[optimizing] Add support for x86 constant area
Use the Quick trick of finding the address of the method by calling the
next instruction and popping the return address into a register. This
trick is used because of the lack of PC-relative addressing in 32 bit
mode on the X86.
Add a HX86ComputeBaseMethodAddress instruction to trigger generation
of the method address, which is referenced by instructions needing
access to the constant area.
Add a HX86LoadFromConstantTable instruction that takes a
HX86ComputeBaseMethodAddress and a HConstant that will be used to load
the value when needed.
Change Add/Sub/Mul/Div to detect a HX86LoadFromConstantTable right hand
side, and generate code that directly references the constant area.
Other uses will be added later.
Change the inputs to HReturn and HInvoke(s), replacing the FP constants
with HX86LoadFromConstantTable instead. This allows values to be
loaded from the constant area into the right location.
Port the X86_64 assembler constant area handling to the X86.
Use the new per-backend optimization framework to do this conversion.

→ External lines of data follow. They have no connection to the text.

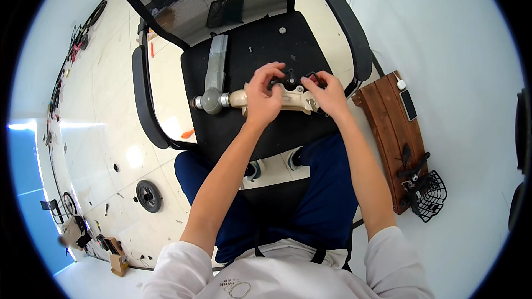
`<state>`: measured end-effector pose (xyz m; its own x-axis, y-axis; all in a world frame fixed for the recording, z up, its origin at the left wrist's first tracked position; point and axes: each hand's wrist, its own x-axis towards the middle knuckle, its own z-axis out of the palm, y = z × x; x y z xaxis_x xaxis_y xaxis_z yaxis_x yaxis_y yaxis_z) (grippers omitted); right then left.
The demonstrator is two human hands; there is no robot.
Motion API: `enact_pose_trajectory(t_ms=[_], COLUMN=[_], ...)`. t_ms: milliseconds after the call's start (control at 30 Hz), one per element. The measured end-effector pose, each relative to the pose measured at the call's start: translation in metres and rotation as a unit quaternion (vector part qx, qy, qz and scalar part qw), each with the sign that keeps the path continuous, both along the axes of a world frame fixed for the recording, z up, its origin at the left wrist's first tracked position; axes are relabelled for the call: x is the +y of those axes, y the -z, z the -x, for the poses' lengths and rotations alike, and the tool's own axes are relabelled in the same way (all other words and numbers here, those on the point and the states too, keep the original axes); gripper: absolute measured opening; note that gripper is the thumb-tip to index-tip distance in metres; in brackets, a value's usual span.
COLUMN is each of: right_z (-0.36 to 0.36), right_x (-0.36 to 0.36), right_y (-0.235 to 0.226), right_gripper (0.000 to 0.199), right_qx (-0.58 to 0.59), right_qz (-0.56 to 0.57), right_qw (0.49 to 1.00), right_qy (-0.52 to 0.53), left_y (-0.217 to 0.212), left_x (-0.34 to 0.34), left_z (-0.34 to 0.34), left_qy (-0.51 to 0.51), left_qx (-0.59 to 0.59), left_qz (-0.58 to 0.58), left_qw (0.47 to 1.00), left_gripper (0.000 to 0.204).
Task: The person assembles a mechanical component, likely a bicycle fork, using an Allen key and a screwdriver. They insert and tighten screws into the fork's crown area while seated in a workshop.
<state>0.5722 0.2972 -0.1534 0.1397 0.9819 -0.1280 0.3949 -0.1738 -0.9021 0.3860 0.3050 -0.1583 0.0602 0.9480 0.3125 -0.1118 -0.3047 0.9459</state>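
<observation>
Across the black chair seat (199,61) lies a beige metal frame part (291,99), joined at its left end to a grey rounded joint (211,101). A flat grey bar (217,58) runs from that joint toward the backrest. My left hand (263,94) rests over the beige part, thumb and curved fingers apart. My right hand (327,93) is at the part's right end, thumb and forefinger pinching a small bent black piece (316,80), perhaps a hex key. Between the hands, a black fitting with a bolt (291,80) shows beside the beige part.
Small loose hardware, including a round grey piece (282,30) and a bolt (250,50), lies on the seat. Chair armrests (145,97) flank it. A wooden bench (388,127) to the right bears a phone (408,105) and a black basket (431,196). A wheel (149,196) lies on the floor.
</observation>
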Motion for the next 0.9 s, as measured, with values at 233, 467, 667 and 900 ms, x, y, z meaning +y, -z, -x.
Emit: enact_pose_trajectory(t_ms=[233,467,667,900], right_z=[0.026,0.049,0.100,0.162], right_x=[-0.023,-0.018,-0.009,0.014], right_y=[-0.005,-0.033,-0.049,-0.063], right_gripper=[0.037,0.035,0.024,0.028], right_qx=[-0.017,-0.109,-0.118,0.106], right_qz=[-0.020,-0.090,-0.186,-0.066], right_qw=[0.995,0.986,0.974,0.992], right_qy=[0.095,0.085,0.057,-0.002], left_y=[-0.001,-0.010,-0.004,0.001], left_x=[-0.006,-0.014,-0.003,-0.006], left_z=[0.069,0.092,0.121,0.161], left_qy=[-0.034,-0.041,-0.058,-0.049], left_qx=[0.397,0.427,0.441,0.425], left_qz=[-0.066,-0.027,0.040,0.085], left_qw=[0.915,0.903,0.895,0.900], left_gripper=[0.020,0.032,0.034,0.033])
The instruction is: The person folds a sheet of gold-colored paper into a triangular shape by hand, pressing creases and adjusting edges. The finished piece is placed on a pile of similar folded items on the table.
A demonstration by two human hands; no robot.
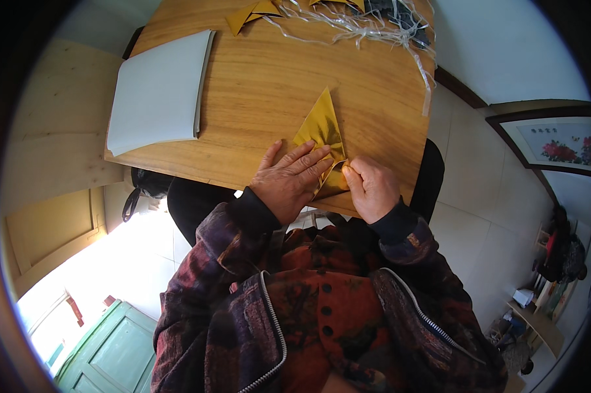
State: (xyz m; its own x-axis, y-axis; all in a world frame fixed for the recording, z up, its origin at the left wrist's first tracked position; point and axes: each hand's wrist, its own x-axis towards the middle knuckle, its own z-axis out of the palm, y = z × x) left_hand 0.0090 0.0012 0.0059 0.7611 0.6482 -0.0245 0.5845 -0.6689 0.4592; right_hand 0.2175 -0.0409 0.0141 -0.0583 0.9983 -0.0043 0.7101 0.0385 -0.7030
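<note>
A shiny gold paper [323, 122], folded to a pointed triangle, lies on the wooden table [263, 85] close to its near edge, its tip facing away from me. My left hand [289, 175] rests flat on the lower left part of the paper with fingers stretched out. At the lower right, my right hand [372, 185] pinches an edge of the same sheet between thumb and curled fingers. Part of the paper's lower end is hidden under the two hands.
A stack of white sheets [159, 92] lies at the table's left. Folded gold pieces [253, 14] and a tangle of clear plastic strips [367, 29] are along the far edge. A framed flower picture [557, 139] is on the right wall.
</note>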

Change-Id: I6d235a72238262e4f9ec0f3c88319a187f865932
Signed-off-by: Mark Mendell <mark.p.mendell@intel.com>
diff --git a/compiler/optimizing/code_generator_x86.cc b/compiler/optimizing/code_generator_x86.cc
index f48395b..ecf5eed 100644
--- a/compiler/optimizing/code_generator_x86.cc
+++ b/compiler/optimizing/code_generator_x86.cc
@@ -19,6 +19,7 @@
#include "art_method.h"
#include "code_generator_utils.h"
#include "compiled_method.h"
+#include "constant_area_fixups_x86.h"
#include "entrypoints/quick/quick_entrypoints.h"
#include "entrypoints/quick/quick_entrypoints_enum.h"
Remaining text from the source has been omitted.